I was struck by an observation in this terrific post on sex scenes by Joanna Chambers.

When I re-read old and much-loved Georgette Heyer novels, I occasionally worry that the whole relationship’s going to go south as soon as the MCs try to consummate it. I loved Friday’s Child when I was 15, but now I can’t imagine Hero and Sherry having sex. (Actually, that is a lie, but I do have a vivid imagination).

I wholeheartedly disagree with this particular example (I’m convinced they’d be at it like rabbits as soon as they worked out what goes where, which in fairness might take some time because they’re both idiots). But it started me thinking about the ‘after the book’ endings, which I’ve written on previously so I’m just going to copy/paste and save effort:

Consider possibly the greatest romance ever written: These Old Shades by Georgette Heyer. If you haven’t read this, a) do, and b) spoilers follow.
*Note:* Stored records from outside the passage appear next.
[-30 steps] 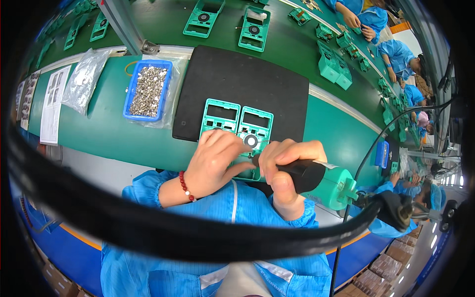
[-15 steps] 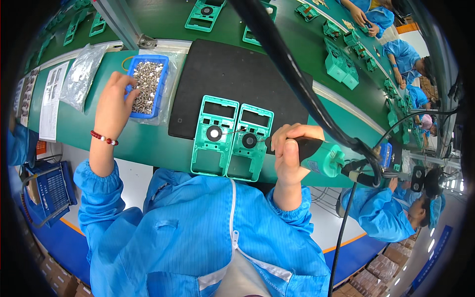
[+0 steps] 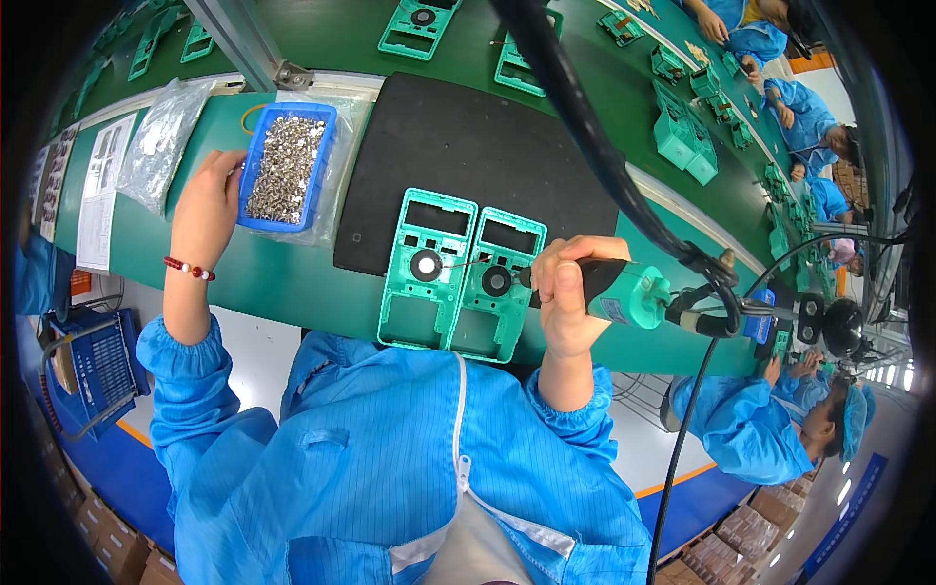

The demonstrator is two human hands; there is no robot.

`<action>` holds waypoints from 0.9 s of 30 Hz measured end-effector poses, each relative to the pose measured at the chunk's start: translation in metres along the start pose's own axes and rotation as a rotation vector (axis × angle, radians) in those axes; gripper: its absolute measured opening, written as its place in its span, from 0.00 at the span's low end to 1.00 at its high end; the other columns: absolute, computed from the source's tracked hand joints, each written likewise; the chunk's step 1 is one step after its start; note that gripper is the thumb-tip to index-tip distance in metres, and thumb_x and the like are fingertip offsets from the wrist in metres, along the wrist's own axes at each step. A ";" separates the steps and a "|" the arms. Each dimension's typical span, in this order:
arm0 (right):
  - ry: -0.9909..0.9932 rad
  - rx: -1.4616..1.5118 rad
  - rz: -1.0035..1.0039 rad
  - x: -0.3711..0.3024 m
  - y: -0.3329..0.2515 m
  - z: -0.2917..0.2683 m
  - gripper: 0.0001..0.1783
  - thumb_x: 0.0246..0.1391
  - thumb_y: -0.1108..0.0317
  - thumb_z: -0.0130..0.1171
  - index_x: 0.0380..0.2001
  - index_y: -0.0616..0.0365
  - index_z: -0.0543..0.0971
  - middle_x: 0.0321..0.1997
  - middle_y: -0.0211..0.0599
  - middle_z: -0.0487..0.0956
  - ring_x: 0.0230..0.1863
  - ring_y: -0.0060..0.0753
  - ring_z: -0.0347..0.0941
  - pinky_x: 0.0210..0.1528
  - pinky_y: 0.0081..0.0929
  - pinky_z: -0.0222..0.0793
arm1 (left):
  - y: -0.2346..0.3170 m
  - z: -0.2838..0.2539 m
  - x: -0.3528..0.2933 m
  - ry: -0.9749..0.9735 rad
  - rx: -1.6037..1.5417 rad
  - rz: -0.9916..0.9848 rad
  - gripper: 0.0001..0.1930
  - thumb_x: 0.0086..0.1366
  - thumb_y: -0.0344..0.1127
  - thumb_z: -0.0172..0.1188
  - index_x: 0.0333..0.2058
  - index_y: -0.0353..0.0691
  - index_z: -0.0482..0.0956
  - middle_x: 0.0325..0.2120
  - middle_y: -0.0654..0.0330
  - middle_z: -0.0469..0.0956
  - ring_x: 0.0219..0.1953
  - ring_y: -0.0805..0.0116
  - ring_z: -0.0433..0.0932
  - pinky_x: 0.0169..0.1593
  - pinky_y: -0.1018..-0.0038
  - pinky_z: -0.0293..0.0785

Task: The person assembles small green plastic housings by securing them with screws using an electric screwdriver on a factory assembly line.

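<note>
The left hand (image 3: 207, 200) is at the left rim of the blue tray (image 3: 321, 171) of screws (image 3: 286, 166); taking screws singly, by fingertip, seems best. Keep the driver (image 3: 636, 296), wrapped in the right hand (image 3: 573, 292), clear of the two green cases (image 3: 444, 297) straddling the mat's (image 3: 468, 146) near edge. The left fingertips are obscured: I cannot tell whether they pinch anything. The driver's tip, beside the right case, is indistinct.

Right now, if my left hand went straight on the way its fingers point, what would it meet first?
Most likely the left wall of the blue tray, just beyond the fingers, with small metal parts behind it. Depth is unclear: your left hand may be touching it or sit higher.
</note>
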State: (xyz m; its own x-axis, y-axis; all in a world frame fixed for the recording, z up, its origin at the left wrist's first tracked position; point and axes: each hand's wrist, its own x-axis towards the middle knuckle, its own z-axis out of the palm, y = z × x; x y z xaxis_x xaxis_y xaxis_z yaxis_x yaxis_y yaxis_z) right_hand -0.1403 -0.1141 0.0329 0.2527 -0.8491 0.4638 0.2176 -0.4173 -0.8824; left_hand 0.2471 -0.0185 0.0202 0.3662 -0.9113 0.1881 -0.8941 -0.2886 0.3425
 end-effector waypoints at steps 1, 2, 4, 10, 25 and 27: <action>0.004 -0.001 -0.007 0.000 0.002 0.000 0.14 0.63 0.66 0.62 0.42 0.61 0.69 0.23 0.33 0.69 0.18 0.22 0.62 0.21 0.24 0.61 | 0.006 -0.001 0.001 0.024 -0.025 -0.035 0.09 0.69 0.30 0.57 0.45 0.35 0.80 0.39 0.48 0.79 0.40 0.44 0.79 0.45 0.59 0.75; 0.005 -0.001 -0.006 0.000 0.003 0.000 0.14 0.63 0.66 0.62 0.42 0.61 0.69 0.23 0.33 0.69 0.18 0.22 0.62 0.21 0.24 0.61 | 0.014 -0.003 0.001 0.023 -0.024 -0.035 0.09 0.69 0.30 0.57 0.45 0.35 0.80 0.39 0.48 0.79 0.40 0.44 0.79 0.45 0.59 0.75; 0.006 -0.008 0.001 -0.001 0.004 -0.001 0.14 0.63 0.67 0.62 0.41 0.62 0.69 0.23 0.33 0.69 0.18 0.22 0.62 0.21 0.24 0.61 | 0.025 -0.007 0.001 0.107 -0.069 0.102 0.10 0.67 0.31 0.60 0.44 0.35 0.81 0.40 0.50 0.79 0.41 0.45 0.79 0.46 0.60 0.75; -0.033 -0.031 0.028 -0.003 0.016 -0.007 0.10 0.62 0.69 0.61 0.35 0.62 0.70 0.20 0.32 0.69 0.17 0.22 0.61 0.21 0.24 0.61 | 0.025 0.014 -0.001 -0.063 0.031 0.239 0.09 0.61 0.34 0.66 0.40 0.41 0.84 0.36 0.59 0.79 0.42 0.56 0.76 0.48 0.62 0.68; -0.193 0.057 0.159 -0.001 0.029 -0.017 0.20 0.50 0.79 0.72 0.41 0.59 0.71 0.33 0.32 0.80 0.31 0.19 0.75 0.34 0.21 0.71 | 0.064 0.018 -0.008 0.125 -0.112 0.115 0.03 0.62 0.27 0.61 0.33 0.37 0.75 0.30 0.52 0.76 0.32 0.48 0.77 0.37 0.57 0.71; -0.176 0.020 0.241 0.000 0.021 -0.012 0.20 0.50 0.79 0.72 0.39 0.58 0.70 0.32 0.32 0.80 0.32 0.19 0.76 0.33 0.20 0.72 | 0.086 0.022 -0.021 0.138 -0.223 0.258 0.03 0.61 0.27 0.61 0.33 0.37 0.76 0.30 0.53 0.76 0.33 0.50 0.76 0.37 0.58 0.71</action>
State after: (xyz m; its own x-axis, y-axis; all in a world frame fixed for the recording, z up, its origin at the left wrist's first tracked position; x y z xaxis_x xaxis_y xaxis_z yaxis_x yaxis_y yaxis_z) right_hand -0.1470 -0.1271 0.0135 0.4583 -0.8531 0.2495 0.1500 -0.2024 -0.9677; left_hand 0.1569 -0.0302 0.0254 0.1808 -0.8930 0.4122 -0.8889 0.0310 0.4571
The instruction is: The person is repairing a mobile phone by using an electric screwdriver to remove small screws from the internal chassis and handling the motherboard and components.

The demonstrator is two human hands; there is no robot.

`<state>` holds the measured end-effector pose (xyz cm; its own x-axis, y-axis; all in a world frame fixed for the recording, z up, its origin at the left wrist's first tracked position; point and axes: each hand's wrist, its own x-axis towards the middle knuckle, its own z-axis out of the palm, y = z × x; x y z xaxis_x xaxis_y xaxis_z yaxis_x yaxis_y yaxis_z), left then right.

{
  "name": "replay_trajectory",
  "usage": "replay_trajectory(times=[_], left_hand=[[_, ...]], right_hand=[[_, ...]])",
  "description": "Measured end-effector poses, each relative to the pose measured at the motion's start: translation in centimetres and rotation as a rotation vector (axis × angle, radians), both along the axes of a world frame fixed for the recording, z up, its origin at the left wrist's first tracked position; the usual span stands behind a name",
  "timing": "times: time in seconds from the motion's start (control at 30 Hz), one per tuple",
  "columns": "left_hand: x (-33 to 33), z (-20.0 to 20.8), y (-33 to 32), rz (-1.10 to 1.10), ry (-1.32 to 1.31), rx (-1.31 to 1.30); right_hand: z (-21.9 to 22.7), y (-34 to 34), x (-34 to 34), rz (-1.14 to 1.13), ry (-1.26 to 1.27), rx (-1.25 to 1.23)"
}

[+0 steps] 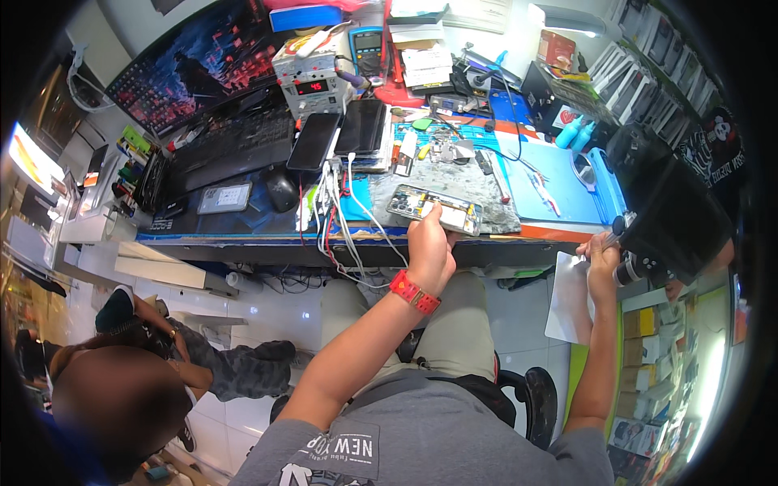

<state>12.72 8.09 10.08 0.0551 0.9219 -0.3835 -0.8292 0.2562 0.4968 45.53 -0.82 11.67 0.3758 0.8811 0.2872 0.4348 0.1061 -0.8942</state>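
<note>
My left hand (432,247), with a red watch on its wrist, grips an opened smartphone (405,202) at the bench's front edge. The phone's inner parts lie bare, with yellow strips and a pale, flat piece in the middle. Out to the right, my right hand (600,249) has its fingers closed beside the metal knob (621,224) of a dark apparatus (673,211). Whether they grip that knob cannot be made out. A pale, translucent sheet (570,304) hangs just below these fingers, partly behind my forearm.
White cables (334,198) drape over the bench edge left of the phone. Two dark phones (314,142) lie behind it, near a power supply (314,87). A blue mat (547,190) with small tools lies right. Another person (178,348) sits low at left.
</note>
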Motion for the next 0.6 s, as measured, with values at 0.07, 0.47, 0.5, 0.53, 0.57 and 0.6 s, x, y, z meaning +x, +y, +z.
replay_trajectory(times=[0.07,0.47,0.5,0.53,0.57,0.6], left_hand=[[1.0,-0.8,1.2,0.052,0.009,-0.042],[-1.4,-0.3,1.4,-0.223,0.209,-0.01],[-1.5,-0.4,1.4,-0.228,0.206,-0.024],[-1.6,-0.7,1.6,-0.232,0.204,-0.039],[-1.6,-0.8,1.5,-0.24,0.198,-0.056],[-1.5,-0.8,1.5,-0.233,0.182,-0.059]], right_hand=[[-0.6,-0.3,0.7,0.016,0.078,0.047],[0.4,3.0,2.7,0.097,-0.208,-0.299],[0.9,2.9,2.2,0.162,-0.158,-0.332],[1.1,2.9,1.7,0.228,-0.107,-0.365],[1.0,2.6,1.6,0.24,-0.023,-0.392],[0.9,2.7,1.7,0.259,0.012,-0.434]])
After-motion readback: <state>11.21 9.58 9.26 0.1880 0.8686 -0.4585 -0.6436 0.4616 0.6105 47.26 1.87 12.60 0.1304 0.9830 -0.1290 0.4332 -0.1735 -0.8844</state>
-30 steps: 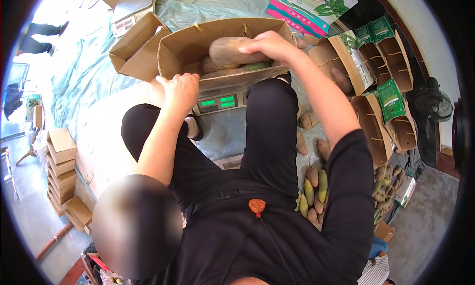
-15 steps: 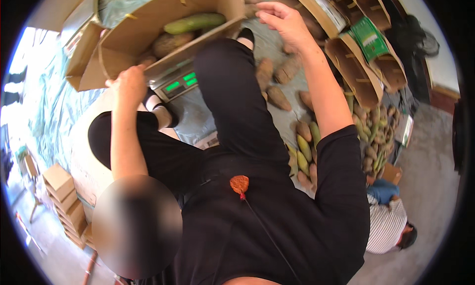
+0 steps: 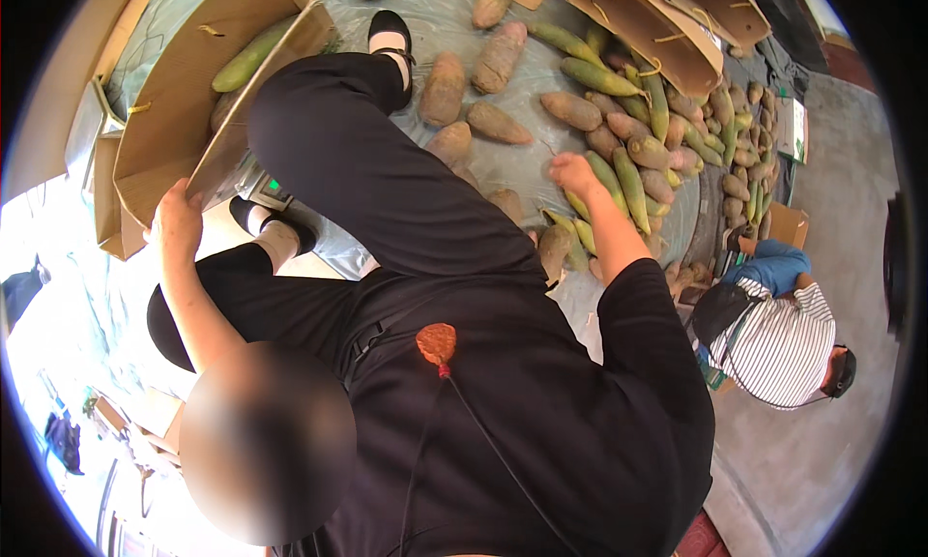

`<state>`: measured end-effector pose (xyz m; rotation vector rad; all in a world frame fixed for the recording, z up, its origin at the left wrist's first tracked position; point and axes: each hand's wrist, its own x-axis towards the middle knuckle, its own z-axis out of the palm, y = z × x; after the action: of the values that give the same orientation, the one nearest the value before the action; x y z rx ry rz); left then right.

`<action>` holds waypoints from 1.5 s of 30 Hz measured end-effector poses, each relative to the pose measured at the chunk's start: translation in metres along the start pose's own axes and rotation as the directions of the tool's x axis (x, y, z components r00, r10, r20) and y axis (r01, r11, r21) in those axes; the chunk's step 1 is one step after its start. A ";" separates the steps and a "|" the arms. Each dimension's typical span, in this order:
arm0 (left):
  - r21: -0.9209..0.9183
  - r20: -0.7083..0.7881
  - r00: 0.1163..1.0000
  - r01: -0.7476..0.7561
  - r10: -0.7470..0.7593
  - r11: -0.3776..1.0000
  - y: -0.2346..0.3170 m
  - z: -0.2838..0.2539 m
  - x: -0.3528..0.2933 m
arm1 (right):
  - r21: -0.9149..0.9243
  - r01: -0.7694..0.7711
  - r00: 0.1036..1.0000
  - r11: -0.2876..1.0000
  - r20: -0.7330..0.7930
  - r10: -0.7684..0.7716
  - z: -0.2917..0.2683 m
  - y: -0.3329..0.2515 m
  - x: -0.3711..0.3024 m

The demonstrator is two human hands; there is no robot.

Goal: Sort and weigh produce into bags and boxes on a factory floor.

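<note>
My left hand (image 3: 177,220) grips the near edge of a tall cardboard box (image 3: 159,156) at the upper left. A long green vegetable (image 3: 253,59) that looks like a radish lies inside it. The box stands on a scale (image 3: 259,190) with a lit green display, mostly hidden. My right hand (image 3: 577,173) is low over the vegetables at centre right, fingers drawn together beside long green radishes (image 3: 630,190). A thin root-like strand shows at its fingertips; whether it holds anything else cannot be seen. Just beyond lies a brown, earthy tuber (image 3: 498,123).
Several brown tubers (image 3: 501,58) lie on plastic sheeting (image 3: 406,136) past my foot. A mixed heap (image 3: 667,156) spreads to the right. Open cardboard boxes (image 3: 657,30) stand at the upper right. Another person (image 3: 773,335) in a striped shirt is at the far right.
My right hand has come down and nearer, from beside the box to the vegetables, and its fingers have closed. My left hand stays on the box edge. The view has shifted to the right.
</note>
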<state>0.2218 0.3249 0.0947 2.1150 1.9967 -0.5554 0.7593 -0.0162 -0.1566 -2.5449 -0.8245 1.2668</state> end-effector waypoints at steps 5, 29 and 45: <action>-0.037 -0.035 0.999 -0.013 0.012 0.999 -0.001 -0.002 -0.004 | -0.265 -0.064 0.992 0.962 0.090 0.091 0.025 0.025 -0.050; -0.073 -0.098 0.995 -0.009 0.002 0.997 0.011 -0.005 -0.013 | -0.590 -0.314 0.880 0.744 0.114 0.462 0.059 0.043 -0.102; -0.006 -0.150 0.989 0.002 -0.002 1.000 0.005 -0.003 -0.020 | -0.386 0.025 0.969 0.922 -0.218 -0.118 -0.008 -0.053 -0.114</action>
<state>0.2271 0.3075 0.1048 2.2122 2.0752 -0.4010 0.6898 -0.0340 -0.0534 -2.8535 -1.1948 0.8171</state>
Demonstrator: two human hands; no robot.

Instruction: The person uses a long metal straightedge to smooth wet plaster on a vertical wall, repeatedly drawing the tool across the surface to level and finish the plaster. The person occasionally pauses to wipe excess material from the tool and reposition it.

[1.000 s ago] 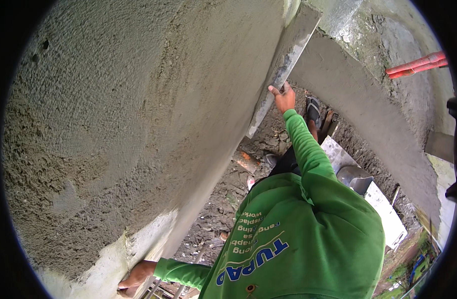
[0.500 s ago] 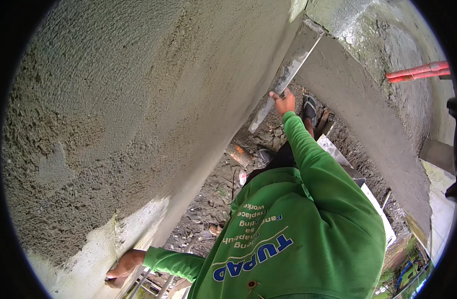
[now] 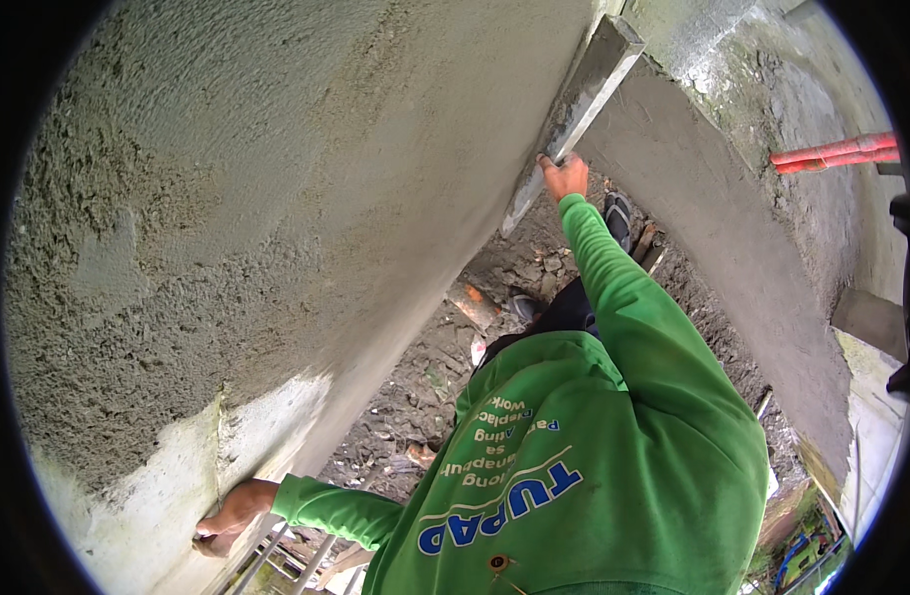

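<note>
A long, straight metal straightedge (image 3: pixel 586 97), smeared with mortar, lies along the freshly plastered wall (image 3: pixel 375 188) on my left. My right hand (image 3: pixel 566 177) is closed around its lower part, with the thumb on the wall side. At the lower left, my left hand (image 3: pixel 239 508) rests on the pale, bare edge of the wall, fingers extended and no tool in them. Its fingertips are partly hidden against the surface. Smooth wet plaster covers the wall near the straightedge, while the part farther left is rough.
Another plastered band (image 3: pixel 713 188) runs down the right side. Red pipes (image 3: pixel 837 154) stick out from the wall there. Below are muddy, rubble-strewn ground (image 3: pixel 405 397), a wood piece (image 3: pixel 475 304) and my sandaled foot (image 3: pixel 617 220). Thin poles (image 3: pixel 266 560) stand beneath my left arm.
My right hand and the straightedge have moved up and away, and the bar has tilted so more of its side shows. My left hand sits slightly farther left in the picture.
</note>
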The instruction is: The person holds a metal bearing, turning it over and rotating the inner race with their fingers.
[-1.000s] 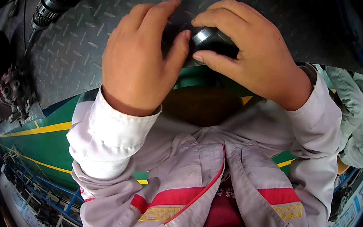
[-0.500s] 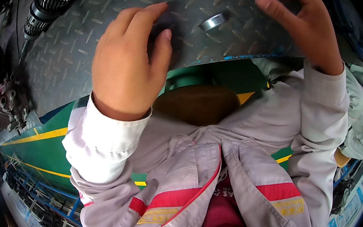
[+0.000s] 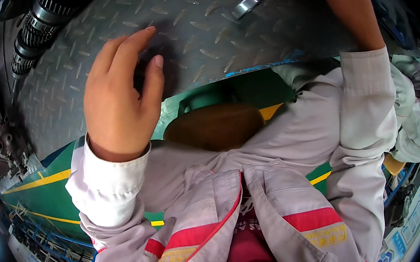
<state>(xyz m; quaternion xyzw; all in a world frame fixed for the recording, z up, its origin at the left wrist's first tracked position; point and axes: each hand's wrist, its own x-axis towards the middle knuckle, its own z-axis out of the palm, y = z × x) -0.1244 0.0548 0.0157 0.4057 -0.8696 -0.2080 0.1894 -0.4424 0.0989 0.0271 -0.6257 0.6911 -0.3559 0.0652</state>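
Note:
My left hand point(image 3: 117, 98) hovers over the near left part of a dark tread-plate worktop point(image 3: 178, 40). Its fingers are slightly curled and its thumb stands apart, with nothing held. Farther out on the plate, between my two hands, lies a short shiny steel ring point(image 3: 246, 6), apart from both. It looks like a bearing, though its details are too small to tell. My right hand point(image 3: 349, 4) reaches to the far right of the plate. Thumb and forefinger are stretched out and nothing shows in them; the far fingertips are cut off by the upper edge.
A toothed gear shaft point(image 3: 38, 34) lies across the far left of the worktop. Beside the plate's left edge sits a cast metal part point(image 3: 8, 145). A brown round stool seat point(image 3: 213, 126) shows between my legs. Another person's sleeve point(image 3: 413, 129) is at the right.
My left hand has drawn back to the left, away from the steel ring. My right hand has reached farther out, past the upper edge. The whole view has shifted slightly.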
Avon, a really nasty dissolute 45-year-old rake, falls for Léonie, a 17-year-old spitfire. At last, he vows he will be worthy of her, and we fade out on Léonie dancing on a table, whooping up the newly discovered joys of the marital bed. Happy Ever After.

Then Heyer wrote Devil’s Cub, featuring Avon and Léonie’s grown son Dominic. Dominic is a dissolute disappointment to his parents. They have fought about him. They have been unhappy. And now Avon is an old, old man, and soon Léonie will be a widow, and even when Dominic marries the right woman, Léonie doesn’t like her. And then, even worse, there’s An Infamous Army, where we learn that Dominic’s kids are horrible and he was obviously as rotten a husband as anyone would have guessed.

I wish I’d never read the second two books. Avon and Léonie’s story should end with her dancing on the table while he laughs.

Nobody would read These Old Shades and call it an HFN ending, but it is. Avon and Léonie get their happy ever after only if we close down their story there. And that’s not just because of the two subsequent books; it’s because nobody gets a happy ending once you think beyond the big moment. People get old, and sick. They argue. They die. I don’t just dislike An Infamous Army for the above reasons; I dislike it because in its world Avon and Léonie are long dead and forgotten and nobody cares about them any more.

You know what the most HEA Heyer wrote is? A Civil Contract, where the hero spends most of the book in love with another woman, not his unwanted financial-transaction wife, and finally comes to realise that his wife is the one he wants to live with. Not a fantasy image, not a beautiful goddess, but a quietly contented partnership with the mother of his child, bobbing along. It’s the most plausible HEA she ever wrote, and the least romantic romance.

So: my name is KJ and I’m a romance author who doesn’t believe in happy ever after. I believe in happy for now. I believe in working hard for happy for now, I live in hope that you can sustain ‘now’ for a pretty long time. And I think that’s fine, actually, because ‘now’, the present moment that you’re living in, is all any of us actually have. The rest is hope.

Do you want an HEA and damn the plausibility, or will an HFN do you fine? Have at it in the comments!